Approximately 50 percent of all Americans get their drinking water from groundwater sources, according to EPA   
November 13, 1998
Web posted at: 11:30 AM EST

By Environmental News Network staff

(ENN) -- Scientists studying the movement of groundwater have found that radioactive contaminants can migrate over long distances faster than originally thought.

This finding has enormous implications for current and future waste disposal facilities, according to the scientists who have been conducting field tests at Oak Ridge National Laboratory in Tennessee.

The research is reported in the Nov. 11 Web edition of Environmental Science & Technology, a journal of the American Chemical Society.

Approximately 50 percent of all Americans get their drinking water from groundwater sources, according to EPA.

Using non-radioactive surrogates injected into groundwater as tracers, the scientists found that dissolved humic material, naturally formed in soils during decomposition of plant matter, can bind radionuclides and prevent them from being retained in the soil, thereby speeding the migration of the contaminant.

"The tracers moved at almost the same speed as the groundwater," said the report's lead author John McCarthy, Ph.D., of the Oak Ridge facility, and were observed 10 to 80 meters from the injection site within a week or less. "This information opposed the results of laboratory tests that suggested contaminants strongly bind to the soil and move only centimeters a year."

"The results have significant implications as to the role that even typically low levels of dissolved humics in groundwater can play in contaminant mobility with respect to existing waste facilities and future repositories," said McCarthy.

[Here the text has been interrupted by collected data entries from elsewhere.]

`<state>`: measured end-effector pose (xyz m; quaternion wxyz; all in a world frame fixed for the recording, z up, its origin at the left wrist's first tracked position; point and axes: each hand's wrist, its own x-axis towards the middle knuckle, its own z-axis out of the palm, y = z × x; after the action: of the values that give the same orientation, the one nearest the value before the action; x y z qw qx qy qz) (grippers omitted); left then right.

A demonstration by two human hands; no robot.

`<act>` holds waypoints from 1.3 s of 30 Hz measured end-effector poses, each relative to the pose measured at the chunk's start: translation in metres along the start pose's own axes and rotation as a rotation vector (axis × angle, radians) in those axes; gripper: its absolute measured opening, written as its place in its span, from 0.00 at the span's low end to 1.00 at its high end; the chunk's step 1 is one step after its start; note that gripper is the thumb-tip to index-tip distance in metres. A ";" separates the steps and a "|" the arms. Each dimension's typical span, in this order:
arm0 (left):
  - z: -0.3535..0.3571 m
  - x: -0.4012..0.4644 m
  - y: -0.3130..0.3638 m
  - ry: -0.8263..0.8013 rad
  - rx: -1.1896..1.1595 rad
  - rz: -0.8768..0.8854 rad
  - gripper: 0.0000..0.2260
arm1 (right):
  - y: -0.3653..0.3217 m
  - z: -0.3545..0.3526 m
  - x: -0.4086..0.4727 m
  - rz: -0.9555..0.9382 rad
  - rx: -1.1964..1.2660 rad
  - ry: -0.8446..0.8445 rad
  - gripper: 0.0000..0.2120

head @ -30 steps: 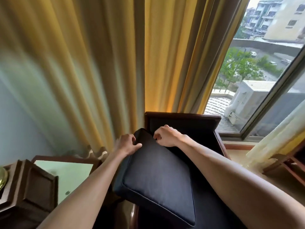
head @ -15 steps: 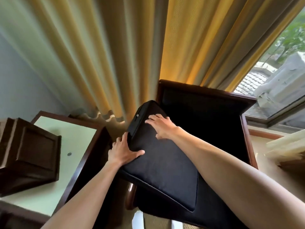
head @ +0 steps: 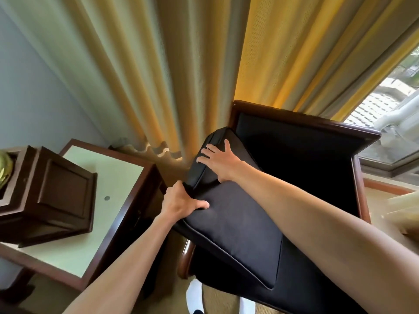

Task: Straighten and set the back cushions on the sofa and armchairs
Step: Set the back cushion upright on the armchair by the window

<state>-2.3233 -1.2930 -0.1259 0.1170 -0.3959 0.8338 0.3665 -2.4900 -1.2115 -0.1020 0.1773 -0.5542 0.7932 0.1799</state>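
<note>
A dark navy back cushion (head: 235,232) lies tilted across the left side of a dark wooden armchair (head: 303,125), its upper corner raised toward the chair's back. My left hand (head: 181,202) grips the cushion's left edge, thumb on top and fingers underneath. My right hand (head: 221,163) rests flat with spread fingers on the cushion's top corner. The armchair's black back panel (head: 294,150) stands bare behind the cushion.
Yellow curtains (head: 181,64) hang right behind the armchair. A wooden side table with a pale top (head: 95,214) stands at the left, carrying a dark wooden box (head: 56,193). A window (head: 390,114) is at the right. My feet (head: 195,295) show below on the carpet.
The view has tilted further down. My left hand has slid along the cushion's left edge and closed on it; my right hand stays flat on the top corner.
</note>
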 end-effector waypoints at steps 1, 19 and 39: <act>0.002 -0.005 0.010 0.017 0.029 0.035 0.40 | 0.009 -0.005 -0.004 -0.017 -0.036 -0.020 0.50; 0.053 -0.064 0.194 0.115 -0.037 0.919 0.49 | 0.165 0.051 -0.247 0.392 0.435 0.195 0.53; 0.051 -0.086 0.225 0.089 -0.166 0.680 0.29 | 0.203 0.068 -0.327 0.550 0.756 0.406 0.47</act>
<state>-2.4392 -1.1139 -0.0037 -0.0808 -0.1192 0.8895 0.4336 -2.5707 -0.8473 0.0142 0.1538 -0.2457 0.9378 -0.1908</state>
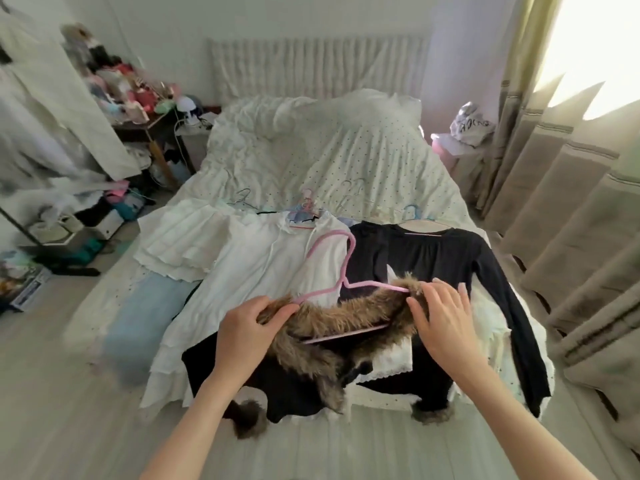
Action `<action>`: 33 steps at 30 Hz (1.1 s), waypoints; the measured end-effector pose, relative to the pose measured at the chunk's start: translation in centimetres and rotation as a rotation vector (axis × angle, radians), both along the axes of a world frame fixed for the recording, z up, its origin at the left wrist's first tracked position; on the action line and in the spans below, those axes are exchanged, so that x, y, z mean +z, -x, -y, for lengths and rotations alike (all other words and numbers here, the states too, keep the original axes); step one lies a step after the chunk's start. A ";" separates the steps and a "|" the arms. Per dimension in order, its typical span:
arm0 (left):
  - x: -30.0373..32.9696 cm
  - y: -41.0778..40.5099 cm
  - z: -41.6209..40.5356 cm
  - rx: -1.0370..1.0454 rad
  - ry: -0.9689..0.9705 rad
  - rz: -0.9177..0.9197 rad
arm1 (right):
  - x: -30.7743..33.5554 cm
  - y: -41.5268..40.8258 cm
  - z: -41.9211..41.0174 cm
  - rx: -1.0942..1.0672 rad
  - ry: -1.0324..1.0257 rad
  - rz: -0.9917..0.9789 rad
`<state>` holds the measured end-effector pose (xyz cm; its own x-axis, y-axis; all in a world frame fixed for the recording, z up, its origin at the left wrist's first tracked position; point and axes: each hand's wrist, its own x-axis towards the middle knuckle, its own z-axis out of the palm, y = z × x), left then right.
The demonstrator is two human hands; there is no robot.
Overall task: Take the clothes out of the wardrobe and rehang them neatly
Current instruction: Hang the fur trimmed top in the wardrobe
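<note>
Two hands are busy on one piece of clothing. It is a black top with a brown furry collar (332,315), and it lies at the foot of the bed (363,157), on top of other clothes. A pink hanger (341,271) is partly inside its neck.

My left hand (247,329) pinches the left end of the furry collar, right where the hanger's arm goes in. My right hand (441,318) has its fingers spread and lying flat on the right end of the collar, over the other hanger arm.

I think I am in the middle of putting this top on its hanger. Next I should pull the collar over both hanger arms so it sits even, then lift it by the hook.

A white shirt (263,271) and a black long-sleeved top (450,258) lie beside it with hangers at their necks.

A white bag (471,124) by the curtain (561,188) has dark letters, but I cannot read them.
</note>
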<state>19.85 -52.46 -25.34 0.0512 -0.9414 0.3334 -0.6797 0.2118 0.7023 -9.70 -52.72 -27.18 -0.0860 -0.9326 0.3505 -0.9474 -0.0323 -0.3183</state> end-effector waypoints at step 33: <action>-13.5 -11.5 60.7 -0.011 -0.156 0.283 | -12.3 -14.7 54.1 -0.235 -0.255 0.195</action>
<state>31.34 -113.13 -38.88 -0.0333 -0.9823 0.1841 -0.8508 0.1246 0.5106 4.96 -106.86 -39.44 -0.3492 -0.9348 0.0658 -0.8404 0.2813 -0.4632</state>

There are thousands of waste disposal sites in the U.S. that handle hazardous materials, many of them operated by the Department of Energy, the Department of Defense or EPA, according to McCarthy. However, "we don't know how ubiquitous this facilitated transport process is because these sorts of studies have not been conducted elsewhere," he cautions. "I don't want to be an alarmist about this study," he adds.

The testing was carried out in conjunction with researchers from the University of Tennessee and Colorado State University.